The question is whether all this is a good trade-off. Without the HOA, the neighbors have deed restrictions and any one of them (or group of them) can sue if someone violates the restrictions. The concerned neighbors will have to pass the hat to pay for the lawsuit, so they probably won't sue if it's not pretty important. They can always coordinate all this through a civic club, which probably will be funded by voluntary contributions, which are a pain to collect -- but all these factors make it likely the lawsuits won't get out of control and people won't be losing their homes to foreclosure over silly disputes. Oil stains on the driveway, flagpole too tall, mailbox in non-approved location, shrubbery not up to snuff, miniblinds in front windows not approved shade of ecru -- and I'm NOT making those up, they are from real court cases.
My 50-year-old non-HOA neighborhood in Harris County had mild deed restrictions. The place didn't look like a manicured showplace with totally coordinated everything, but we kept the major problems under control. No management company, no law firm, no out-of-control Inspectors General on the board, no foreclosures, and no bitter divisions among neighbors. Every few years someone tried to convert the neighborhood to an HOA, but they always got voted down after a public campaign. It takes healthy local grassroots political involvement, which has the added advantage of strengthening the community for other purposes.
The whole thing is a lot trickier for townhouses and condos, where I'd think it would be hard to avoid some kind of HOA with teeth.source: a comment by "Texan99" at http://www.theatlantic.com/business/archive/2010/08/mortgage-blogging/60884/
As H.O.A. attorney Tyler Berding wrote:
What Mr. Berding ignores is that when an H.O.A. corporation takes action against a homeowner, it is still messy and expensive and personal for the homeowner involved.
"Owners can sue each other directly to enforce the rules but most would rather not do that. It’s messy and expensive and personal. Instead the corporation does it. But that doesn’t change the essential character of the dispute; it just makes it less intimate. Associations, like governments, provide the anonymity and security that prevent street brawls."
The mere existence of an H.O.A., which unlike an individual has no incentive to control legal costs, encourages messy and expensive and personal conflicts and litigation.
[note to self: there was a story about an H.O.A. where the entire board resigned. Since the H.O.A. corporation was not dissolved, the homeowners still had a contractual obligation to pay assessments, which were collected by the property management company, even though the company was not providing any service. Find this story and post it here].

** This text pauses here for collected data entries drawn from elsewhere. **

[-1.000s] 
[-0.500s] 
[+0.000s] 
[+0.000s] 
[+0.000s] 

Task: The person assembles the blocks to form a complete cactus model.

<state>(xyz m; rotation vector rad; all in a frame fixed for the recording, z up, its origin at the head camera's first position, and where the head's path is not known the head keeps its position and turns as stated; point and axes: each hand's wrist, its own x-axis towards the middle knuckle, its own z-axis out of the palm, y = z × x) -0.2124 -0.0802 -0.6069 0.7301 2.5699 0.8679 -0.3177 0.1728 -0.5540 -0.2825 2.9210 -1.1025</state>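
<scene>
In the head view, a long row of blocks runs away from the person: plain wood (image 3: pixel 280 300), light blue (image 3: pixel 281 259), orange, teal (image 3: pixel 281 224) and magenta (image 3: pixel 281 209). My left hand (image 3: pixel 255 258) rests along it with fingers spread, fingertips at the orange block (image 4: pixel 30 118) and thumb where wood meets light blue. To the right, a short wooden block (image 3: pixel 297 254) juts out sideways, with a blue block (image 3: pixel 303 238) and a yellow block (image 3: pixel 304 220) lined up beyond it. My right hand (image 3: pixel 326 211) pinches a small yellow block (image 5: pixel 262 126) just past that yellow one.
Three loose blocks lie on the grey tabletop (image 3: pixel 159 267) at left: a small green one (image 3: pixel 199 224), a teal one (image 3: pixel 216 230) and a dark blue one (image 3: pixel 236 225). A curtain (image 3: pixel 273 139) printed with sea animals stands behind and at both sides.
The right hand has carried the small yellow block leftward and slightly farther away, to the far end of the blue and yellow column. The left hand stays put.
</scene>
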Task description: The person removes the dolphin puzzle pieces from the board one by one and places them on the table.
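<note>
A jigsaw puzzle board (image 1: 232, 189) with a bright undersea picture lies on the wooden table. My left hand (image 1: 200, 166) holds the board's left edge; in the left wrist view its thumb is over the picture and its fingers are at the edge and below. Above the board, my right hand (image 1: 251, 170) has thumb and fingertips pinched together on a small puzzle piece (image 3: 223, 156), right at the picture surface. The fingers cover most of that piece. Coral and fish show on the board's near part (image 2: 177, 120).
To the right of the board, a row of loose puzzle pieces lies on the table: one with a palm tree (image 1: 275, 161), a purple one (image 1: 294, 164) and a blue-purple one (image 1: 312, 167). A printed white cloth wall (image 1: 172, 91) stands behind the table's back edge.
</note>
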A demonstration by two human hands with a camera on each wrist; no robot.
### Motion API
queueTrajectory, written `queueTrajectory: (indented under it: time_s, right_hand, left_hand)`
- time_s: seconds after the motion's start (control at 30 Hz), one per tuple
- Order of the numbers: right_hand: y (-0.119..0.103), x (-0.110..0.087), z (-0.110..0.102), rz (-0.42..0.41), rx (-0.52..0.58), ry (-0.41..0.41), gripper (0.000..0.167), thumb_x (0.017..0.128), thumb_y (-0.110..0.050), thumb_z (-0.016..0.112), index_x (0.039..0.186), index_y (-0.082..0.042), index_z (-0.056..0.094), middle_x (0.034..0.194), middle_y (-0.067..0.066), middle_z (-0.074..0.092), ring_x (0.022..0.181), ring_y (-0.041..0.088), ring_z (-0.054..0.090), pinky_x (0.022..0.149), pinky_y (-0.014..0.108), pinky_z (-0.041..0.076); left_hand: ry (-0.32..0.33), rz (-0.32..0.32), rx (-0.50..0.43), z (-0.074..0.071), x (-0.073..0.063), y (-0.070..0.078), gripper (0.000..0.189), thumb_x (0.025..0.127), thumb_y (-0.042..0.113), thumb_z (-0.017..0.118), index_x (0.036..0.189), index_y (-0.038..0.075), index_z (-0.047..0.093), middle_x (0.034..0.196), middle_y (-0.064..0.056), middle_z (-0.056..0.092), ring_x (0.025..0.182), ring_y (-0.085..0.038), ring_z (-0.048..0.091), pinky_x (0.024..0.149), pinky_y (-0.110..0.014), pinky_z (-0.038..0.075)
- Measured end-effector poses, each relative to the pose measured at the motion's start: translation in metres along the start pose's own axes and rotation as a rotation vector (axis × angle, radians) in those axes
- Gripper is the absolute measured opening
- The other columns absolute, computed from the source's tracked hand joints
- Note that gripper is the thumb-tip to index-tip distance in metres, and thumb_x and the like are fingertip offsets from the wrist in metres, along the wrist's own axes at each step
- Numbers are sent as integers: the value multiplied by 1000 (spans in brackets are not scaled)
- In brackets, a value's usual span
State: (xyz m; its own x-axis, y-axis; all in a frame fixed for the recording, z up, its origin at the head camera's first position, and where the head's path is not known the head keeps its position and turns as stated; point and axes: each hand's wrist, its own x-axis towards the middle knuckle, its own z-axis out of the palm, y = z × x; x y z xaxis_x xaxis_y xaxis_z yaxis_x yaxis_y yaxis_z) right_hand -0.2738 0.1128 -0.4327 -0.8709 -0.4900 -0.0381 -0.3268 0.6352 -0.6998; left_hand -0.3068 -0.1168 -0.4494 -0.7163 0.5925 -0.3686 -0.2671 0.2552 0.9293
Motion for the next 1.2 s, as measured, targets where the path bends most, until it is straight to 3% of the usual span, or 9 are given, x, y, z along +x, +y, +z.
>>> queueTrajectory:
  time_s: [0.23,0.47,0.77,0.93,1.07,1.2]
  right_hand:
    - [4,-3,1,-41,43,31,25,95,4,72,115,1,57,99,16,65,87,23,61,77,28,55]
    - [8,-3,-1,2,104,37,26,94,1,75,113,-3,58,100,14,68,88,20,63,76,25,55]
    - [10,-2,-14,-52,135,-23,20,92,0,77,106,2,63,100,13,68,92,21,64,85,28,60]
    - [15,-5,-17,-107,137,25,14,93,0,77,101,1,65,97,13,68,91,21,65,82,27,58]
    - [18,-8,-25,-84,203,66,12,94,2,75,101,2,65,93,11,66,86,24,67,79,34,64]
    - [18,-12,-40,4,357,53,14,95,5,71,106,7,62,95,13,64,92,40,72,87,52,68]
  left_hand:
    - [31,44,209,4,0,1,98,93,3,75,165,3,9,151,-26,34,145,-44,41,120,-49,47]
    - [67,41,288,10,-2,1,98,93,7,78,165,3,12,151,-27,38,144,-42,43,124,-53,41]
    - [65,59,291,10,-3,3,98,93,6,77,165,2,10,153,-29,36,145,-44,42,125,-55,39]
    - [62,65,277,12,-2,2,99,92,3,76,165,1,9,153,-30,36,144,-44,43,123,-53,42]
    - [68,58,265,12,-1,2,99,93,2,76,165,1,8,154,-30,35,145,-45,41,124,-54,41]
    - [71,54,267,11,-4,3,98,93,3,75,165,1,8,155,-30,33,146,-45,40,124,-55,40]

Story about HOA that collects dues but does not provide services:
Posted: 8:11 p.m. Monday, Oct. 31, 2011
Residents upset over unfinished neighborhood
By Carl Willis
COLLEGE PARK, Ga. —
Dozens of College Park homeowners said they've been abandoned by their builders.
In addition, they say they have to pay a homeowner's association for services they're not getting.
Yuma Mallard told Channel 2 Action News that she was promised a
subdivision with 200 homes and amenities including a swimming pool and
field for children to play.
. . .
Trash is collecting where new homes were supposed to be
built, and the subdivision is barely three years old.
At the entrance, the swimming pool at the community clubhouse is filled with green water and chained up.
"It's just frustrating because we've tried to come together as a
community. We've tried to do things on our own, and it's like who is speaking for the little people?" Mallard said.
Neighbors said the developer, Atreus Home Builders, lost the property when the housing market collapsed.
Shortly after, she said the homeowner's association stopped servicing the properties, but they kept on collecting the fees.
"They're still accepting our
assessments, and we haven't been able to swim in our pool in over three years," said homeowner Melvin Coltrane.
The fees are about $500 a year. Due to the lack of service, some homeowners have stopped paying.